Evidence at the trial outlined the following sequence of events:
During the night on Nov. 1, 2012, a boat carrying 30 illegal immigrants from Haiti arrived on the east end of St. John and let the immigrants off the boat in the water close to shore. The immigrants waded ashore and hid in the bushes until morning. Around 11 a.m., some of the immigrants left the bushes and saw a vehicle containing Delva and Alfred.
Delva asked the man in the group if he was from Haiti, and the man said yes. The man, two women and two children entered the vehicle. The vehicle, driven by Alfred, then proceeded west towards the Cruz Bay area.
Three officers of Customs and Border Protection, who had been tipped off by the National Park Service, formed a roadblock in the area of Skinny Legs Restaurant to block the vehicle. Alfred failed to stop the vehicle at the roadblock, causing the three CBP officers to draw their weapons for fear of being run over. When the vehicle finally stopped, Delva jumped out and ran away.
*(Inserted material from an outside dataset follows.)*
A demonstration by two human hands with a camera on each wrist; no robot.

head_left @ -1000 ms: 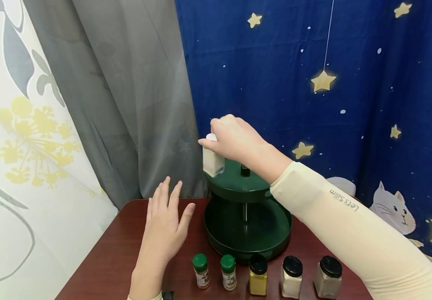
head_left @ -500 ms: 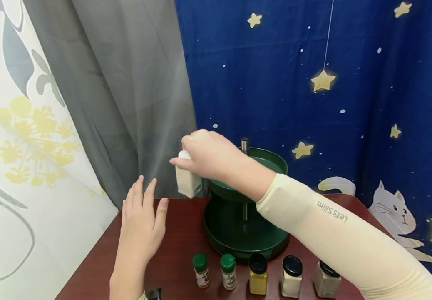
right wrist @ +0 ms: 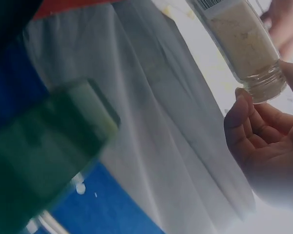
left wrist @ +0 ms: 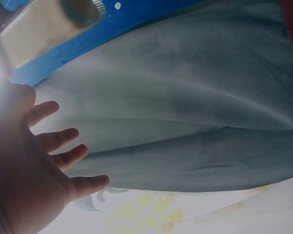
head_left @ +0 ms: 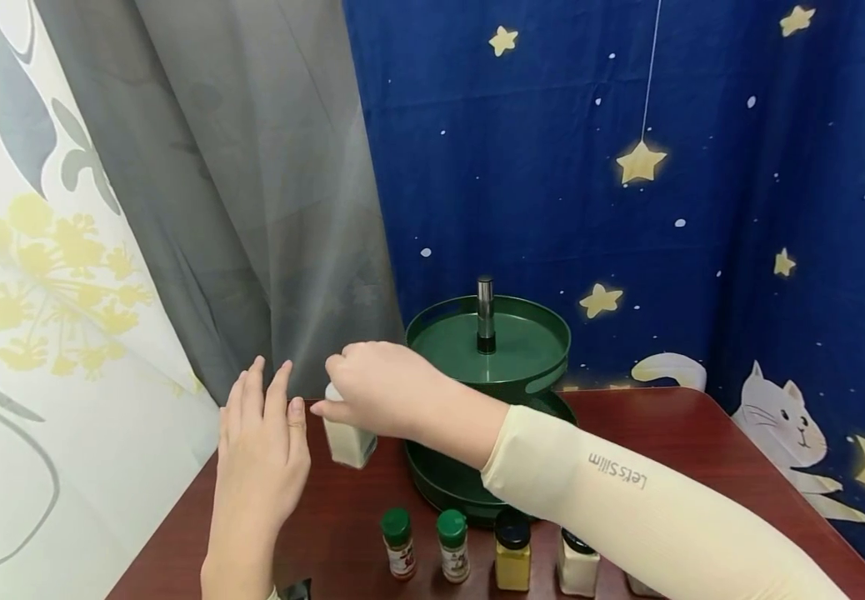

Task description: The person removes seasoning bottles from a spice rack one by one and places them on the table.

Alfred and Delva face a maximum penalty of five years in prison for transporting illegal aliens, and Alfred faces a maximum penalty of one year in prison for his conviction of assault with a deadly weapon on a federal officer. Alfred also faces a maximum fine of $250,000 and a special assessment of $125. Delva faces a maximum fine of $250,000 and a special assessment of $100.
Sharpe commended the efforts of Homeland Security Investigations, Customs and Border Protection, and the National Park Service, which investigated the case. The case was prosecuted by Assistant United States Attorney Ishmael A. Meyers Jr.